The researchers are amazed to discover that in some continua characters which are fictional in our world actually exist, much as they were described in literature. Perhaps Heinlein and Borges were right in speculating that fiction exists in parallel universes, and maybe that's where some of authors' ideas come from. In any case, exploration of Continuum 114 has revealed it to be one of those in which Sherlock Holmes is a living, breathing man. Chadwick and her team decide to investigate one of the pivotal and enigmatic episodes in the Holmes literature, the fight at Reichenbach Falls. As Holmes and Moriarty battle, it is apparent that both will fall to their death. Chadwick acts impulsively and pulls Holmes from the brink of the cliff, back through the Tesseract, into our continuum. In an instant, Sherlock Holmes, consulting detective of 1891 London, finds himself in twenty-first century Colorado, where he previously existed only in the stories of Arthur Conan Doyle.

Holmes finds much to adapt to in this often bewildering world, but then he was always a shrewd observer and master of disguise, so few people would be as well equipped. At the same time, the Tesseract project faces a crisis, as a disaster and subsequent investigation reveals the possibility of sabotage and an espionage ring operating within the project. A trusted, outside investigator with no ties to the project is needed, and who better than Holmes, who owes his life to it? With Chadwick at his side, they dig into the mystery surrounding the project.

As they work together, they find themselves increasingly attracted to one another, and Holmes must confront his fear that emotional involvement will impair the logical functioning of his mind upon which his career is founded. Chadwick, learning to become a talented investigator in her own right, fears that a deeper than professional involvement with Holmes will harm her own emerging talents.

I found that this long story started out just fine, and indeed I recommended it to several people after finishing the first of the four novels collected here. To me, it began to run off the rails in the second book and didn't get any better in the remaining two (which begin with Holmes and Chadwick an established detective team, summoned to help with a perplexing mystery in Britain which may have consequences for all of the myriad contunua in the multiverse). The fundamental problem is that these books are trying to do too much all at the same time. They can't decide whether they're science fiction, mystery, detective procedural, or romance, and as they jump back and forth among the genres, so little happens in the ones being neglected at the moment that the parallel story lines develop at a glacial pace. My estimation is that an editor with a sharp red pencil could cut this material by 50–60% and end up with a better book, omitting nothing central to the story and transforming what often seemed a tedious slog into a page-turner.
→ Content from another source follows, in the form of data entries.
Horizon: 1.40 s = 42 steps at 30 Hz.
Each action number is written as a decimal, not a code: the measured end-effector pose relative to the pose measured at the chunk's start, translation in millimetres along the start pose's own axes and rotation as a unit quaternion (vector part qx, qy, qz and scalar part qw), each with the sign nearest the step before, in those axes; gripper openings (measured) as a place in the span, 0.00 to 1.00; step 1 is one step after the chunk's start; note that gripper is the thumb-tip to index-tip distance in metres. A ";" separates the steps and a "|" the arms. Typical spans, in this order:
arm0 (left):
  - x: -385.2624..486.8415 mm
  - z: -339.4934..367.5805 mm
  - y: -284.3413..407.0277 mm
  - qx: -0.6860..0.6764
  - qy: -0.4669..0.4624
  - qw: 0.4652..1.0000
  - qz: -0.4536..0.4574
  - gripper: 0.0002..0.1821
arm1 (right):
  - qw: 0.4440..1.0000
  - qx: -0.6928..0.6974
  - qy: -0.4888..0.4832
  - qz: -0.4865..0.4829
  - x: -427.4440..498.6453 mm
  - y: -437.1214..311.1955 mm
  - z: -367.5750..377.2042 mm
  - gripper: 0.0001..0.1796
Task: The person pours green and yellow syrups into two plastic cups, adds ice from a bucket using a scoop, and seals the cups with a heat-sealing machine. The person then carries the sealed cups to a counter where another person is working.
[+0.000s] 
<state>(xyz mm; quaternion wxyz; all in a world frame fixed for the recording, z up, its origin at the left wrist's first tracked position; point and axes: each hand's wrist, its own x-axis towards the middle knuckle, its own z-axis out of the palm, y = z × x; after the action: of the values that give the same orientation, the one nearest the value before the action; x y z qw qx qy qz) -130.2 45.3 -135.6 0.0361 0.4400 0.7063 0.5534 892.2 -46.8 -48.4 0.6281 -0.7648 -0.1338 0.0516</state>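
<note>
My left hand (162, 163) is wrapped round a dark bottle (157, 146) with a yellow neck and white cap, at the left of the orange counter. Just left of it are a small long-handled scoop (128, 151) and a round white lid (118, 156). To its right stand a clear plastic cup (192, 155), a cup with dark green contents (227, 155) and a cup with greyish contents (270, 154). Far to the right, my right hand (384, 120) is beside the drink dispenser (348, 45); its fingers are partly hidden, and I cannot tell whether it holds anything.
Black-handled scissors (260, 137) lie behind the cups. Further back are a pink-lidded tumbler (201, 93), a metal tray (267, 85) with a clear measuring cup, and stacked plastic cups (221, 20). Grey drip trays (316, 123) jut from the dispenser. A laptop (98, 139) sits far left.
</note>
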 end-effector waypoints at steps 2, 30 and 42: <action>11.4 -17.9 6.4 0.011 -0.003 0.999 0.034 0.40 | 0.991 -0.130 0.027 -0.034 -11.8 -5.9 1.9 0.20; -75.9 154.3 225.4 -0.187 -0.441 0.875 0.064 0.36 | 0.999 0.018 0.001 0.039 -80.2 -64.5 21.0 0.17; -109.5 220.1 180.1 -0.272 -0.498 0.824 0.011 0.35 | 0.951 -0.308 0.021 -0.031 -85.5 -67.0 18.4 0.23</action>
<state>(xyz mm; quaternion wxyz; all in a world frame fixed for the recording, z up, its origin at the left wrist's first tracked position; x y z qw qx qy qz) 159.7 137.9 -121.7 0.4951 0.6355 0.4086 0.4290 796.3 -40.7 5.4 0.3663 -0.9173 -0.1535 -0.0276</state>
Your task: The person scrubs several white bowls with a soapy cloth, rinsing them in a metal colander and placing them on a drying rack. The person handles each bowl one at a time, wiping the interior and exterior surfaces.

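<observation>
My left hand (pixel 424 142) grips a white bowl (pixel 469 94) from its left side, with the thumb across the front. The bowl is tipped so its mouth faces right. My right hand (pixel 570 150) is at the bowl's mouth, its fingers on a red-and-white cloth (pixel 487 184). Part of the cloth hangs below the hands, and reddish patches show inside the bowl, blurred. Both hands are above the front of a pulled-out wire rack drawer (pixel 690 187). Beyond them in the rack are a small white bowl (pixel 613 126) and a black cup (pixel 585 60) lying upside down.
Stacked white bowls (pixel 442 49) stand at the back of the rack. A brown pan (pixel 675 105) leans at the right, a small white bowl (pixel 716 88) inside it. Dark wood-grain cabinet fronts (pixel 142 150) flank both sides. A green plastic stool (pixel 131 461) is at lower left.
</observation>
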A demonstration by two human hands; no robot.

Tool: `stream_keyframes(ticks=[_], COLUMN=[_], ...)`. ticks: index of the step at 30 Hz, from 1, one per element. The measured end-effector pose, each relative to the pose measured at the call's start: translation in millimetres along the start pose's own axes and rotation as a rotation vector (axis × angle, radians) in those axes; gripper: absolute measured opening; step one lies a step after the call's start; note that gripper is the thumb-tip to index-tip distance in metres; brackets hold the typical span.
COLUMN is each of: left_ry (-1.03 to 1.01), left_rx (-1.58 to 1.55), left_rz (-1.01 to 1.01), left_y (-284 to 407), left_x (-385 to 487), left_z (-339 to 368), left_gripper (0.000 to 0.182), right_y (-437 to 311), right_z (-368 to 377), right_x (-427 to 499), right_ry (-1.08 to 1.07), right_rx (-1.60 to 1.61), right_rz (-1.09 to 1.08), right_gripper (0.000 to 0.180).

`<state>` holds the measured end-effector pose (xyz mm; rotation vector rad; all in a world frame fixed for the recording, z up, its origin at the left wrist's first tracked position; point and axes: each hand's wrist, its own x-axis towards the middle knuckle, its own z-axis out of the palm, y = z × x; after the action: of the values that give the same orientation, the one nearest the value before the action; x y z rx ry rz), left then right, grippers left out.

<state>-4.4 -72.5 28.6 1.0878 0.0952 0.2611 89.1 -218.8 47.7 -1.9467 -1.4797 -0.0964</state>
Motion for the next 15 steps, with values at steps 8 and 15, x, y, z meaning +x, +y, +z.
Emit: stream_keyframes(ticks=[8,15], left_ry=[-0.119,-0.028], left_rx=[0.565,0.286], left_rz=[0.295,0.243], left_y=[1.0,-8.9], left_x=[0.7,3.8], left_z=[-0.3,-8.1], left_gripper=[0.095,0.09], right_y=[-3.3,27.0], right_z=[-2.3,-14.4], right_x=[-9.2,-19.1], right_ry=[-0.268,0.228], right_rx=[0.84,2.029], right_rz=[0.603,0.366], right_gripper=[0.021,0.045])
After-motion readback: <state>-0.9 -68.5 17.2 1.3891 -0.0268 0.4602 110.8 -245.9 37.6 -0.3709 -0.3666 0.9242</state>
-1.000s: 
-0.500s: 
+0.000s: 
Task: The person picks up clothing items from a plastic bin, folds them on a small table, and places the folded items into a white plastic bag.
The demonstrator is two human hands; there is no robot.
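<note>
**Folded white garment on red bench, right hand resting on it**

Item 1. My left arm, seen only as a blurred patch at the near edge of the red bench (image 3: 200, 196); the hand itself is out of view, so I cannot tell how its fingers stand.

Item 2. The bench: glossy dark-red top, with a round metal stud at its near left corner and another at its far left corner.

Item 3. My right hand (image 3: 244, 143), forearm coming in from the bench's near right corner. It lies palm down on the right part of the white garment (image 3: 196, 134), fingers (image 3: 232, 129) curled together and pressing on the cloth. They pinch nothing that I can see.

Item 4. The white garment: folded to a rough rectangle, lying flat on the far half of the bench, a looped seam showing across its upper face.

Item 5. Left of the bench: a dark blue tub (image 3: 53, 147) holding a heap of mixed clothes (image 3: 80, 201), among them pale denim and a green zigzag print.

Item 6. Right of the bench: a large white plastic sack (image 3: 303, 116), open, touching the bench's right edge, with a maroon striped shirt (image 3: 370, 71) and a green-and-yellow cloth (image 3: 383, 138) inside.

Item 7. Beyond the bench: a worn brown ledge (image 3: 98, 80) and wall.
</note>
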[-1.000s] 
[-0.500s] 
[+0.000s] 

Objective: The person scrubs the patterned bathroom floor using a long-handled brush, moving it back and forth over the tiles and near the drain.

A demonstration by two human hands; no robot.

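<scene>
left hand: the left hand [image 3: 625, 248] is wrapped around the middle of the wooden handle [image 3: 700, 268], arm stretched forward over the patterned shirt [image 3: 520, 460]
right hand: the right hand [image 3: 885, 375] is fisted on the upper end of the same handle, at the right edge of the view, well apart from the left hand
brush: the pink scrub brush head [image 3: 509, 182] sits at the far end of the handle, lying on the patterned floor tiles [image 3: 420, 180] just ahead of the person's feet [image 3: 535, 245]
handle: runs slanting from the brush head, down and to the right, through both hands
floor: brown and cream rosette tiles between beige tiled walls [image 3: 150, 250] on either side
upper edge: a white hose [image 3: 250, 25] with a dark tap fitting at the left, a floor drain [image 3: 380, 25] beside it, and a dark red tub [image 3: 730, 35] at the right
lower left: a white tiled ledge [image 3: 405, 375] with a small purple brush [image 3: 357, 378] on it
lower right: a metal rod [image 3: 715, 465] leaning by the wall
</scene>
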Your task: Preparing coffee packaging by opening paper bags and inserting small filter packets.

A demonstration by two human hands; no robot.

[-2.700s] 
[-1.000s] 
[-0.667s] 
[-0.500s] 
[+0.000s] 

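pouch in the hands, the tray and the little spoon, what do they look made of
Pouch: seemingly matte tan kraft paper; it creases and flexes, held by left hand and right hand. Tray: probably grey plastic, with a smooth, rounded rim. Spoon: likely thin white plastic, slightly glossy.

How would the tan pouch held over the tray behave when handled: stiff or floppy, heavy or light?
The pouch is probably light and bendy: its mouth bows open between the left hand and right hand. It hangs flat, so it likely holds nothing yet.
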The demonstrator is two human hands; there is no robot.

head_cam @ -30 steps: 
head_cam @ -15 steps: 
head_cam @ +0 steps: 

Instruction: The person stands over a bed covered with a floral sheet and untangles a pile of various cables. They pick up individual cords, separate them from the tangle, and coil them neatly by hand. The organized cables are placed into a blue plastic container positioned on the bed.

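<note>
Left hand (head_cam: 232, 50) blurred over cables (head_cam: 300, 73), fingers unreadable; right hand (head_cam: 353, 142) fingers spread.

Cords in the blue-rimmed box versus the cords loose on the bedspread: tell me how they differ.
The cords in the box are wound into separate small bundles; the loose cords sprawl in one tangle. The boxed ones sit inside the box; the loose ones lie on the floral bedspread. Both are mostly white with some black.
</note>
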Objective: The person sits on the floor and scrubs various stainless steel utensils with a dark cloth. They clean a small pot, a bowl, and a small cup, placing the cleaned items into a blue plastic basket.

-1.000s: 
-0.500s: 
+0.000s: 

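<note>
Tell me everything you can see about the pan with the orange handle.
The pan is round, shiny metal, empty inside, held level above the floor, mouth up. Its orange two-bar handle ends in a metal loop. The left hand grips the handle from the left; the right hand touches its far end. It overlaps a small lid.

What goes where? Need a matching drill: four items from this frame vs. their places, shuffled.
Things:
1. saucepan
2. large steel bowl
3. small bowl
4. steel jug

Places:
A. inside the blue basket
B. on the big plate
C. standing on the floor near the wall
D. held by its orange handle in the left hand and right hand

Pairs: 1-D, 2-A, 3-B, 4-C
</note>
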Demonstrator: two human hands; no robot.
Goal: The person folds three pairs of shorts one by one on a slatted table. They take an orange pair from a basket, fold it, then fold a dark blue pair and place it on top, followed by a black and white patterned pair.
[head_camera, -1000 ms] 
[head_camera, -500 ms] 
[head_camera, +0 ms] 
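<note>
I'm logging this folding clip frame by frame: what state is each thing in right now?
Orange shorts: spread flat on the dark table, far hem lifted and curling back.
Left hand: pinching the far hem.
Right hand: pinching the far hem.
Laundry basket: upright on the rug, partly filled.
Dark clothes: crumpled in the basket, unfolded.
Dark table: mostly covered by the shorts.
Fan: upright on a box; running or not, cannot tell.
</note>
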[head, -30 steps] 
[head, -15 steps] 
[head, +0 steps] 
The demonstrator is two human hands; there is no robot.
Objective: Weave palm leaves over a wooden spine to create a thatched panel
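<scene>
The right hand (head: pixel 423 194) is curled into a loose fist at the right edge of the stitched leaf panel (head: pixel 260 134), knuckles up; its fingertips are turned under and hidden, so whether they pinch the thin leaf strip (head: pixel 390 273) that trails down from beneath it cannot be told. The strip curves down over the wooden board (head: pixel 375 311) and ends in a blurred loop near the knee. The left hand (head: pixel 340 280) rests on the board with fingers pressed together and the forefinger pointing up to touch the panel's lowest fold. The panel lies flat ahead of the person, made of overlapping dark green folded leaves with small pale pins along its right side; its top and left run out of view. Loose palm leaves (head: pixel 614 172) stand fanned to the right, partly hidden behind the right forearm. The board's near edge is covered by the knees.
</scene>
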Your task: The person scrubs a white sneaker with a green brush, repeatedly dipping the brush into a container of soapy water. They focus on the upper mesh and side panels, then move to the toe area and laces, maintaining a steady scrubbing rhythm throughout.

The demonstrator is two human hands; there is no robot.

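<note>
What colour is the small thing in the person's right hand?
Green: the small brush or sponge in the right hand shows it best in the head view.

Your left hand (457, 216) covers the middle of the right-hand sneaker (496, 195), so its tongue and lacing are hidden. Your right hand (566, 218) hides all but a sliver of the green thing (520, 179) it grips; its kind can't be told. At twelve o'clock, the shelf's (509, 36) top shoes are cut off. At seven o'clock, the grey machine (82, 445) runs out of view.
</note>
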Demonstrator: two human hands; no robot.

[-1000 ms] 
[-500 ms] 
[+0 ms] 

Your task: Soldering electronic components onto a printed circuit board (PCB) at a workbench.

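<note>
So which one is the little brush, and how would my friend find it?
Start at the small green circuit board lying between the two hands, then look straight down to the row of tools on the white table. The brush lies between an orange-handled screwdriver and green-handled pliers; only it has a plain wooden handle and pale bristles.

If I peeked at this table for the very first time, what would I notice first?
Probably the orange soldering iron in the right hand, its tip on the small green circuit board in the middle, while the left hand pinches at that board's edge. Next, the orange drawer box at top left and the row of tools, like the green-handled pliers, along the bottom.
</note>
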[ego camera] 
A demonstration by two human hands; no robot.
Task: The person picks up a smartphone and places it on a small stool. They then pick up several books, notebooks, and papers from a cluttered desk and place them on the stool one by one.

Sherlock Holmes is truly one of the great timeless characters in literature. He can be dropped into any epoch, any location, and, in this case, anywhere in the multiverse, and rapidly start to get to the bottom of the situation while entertaining the reader looking over his shoulder. There is nothing wrong with the premise of these books and there are interesting ideas and characters in them, but the execution just isn't up to the potential of the concept. The science fiction part sometimes sinks to the techno-babble level of Star Trek (“Higgs boson injection beginning…”). I am no prude, but I found the repeated and explicit sex scenes a bit much (tedious, actually), and they make the books unsuitable for younger readers for whom the original Sherlock Holmes stories are a pure delight. If you're interested in the idea, I'd suggest buying just the first book separately and see how you like it before deciding to proceed, bearing in mind that I found it the best of the four.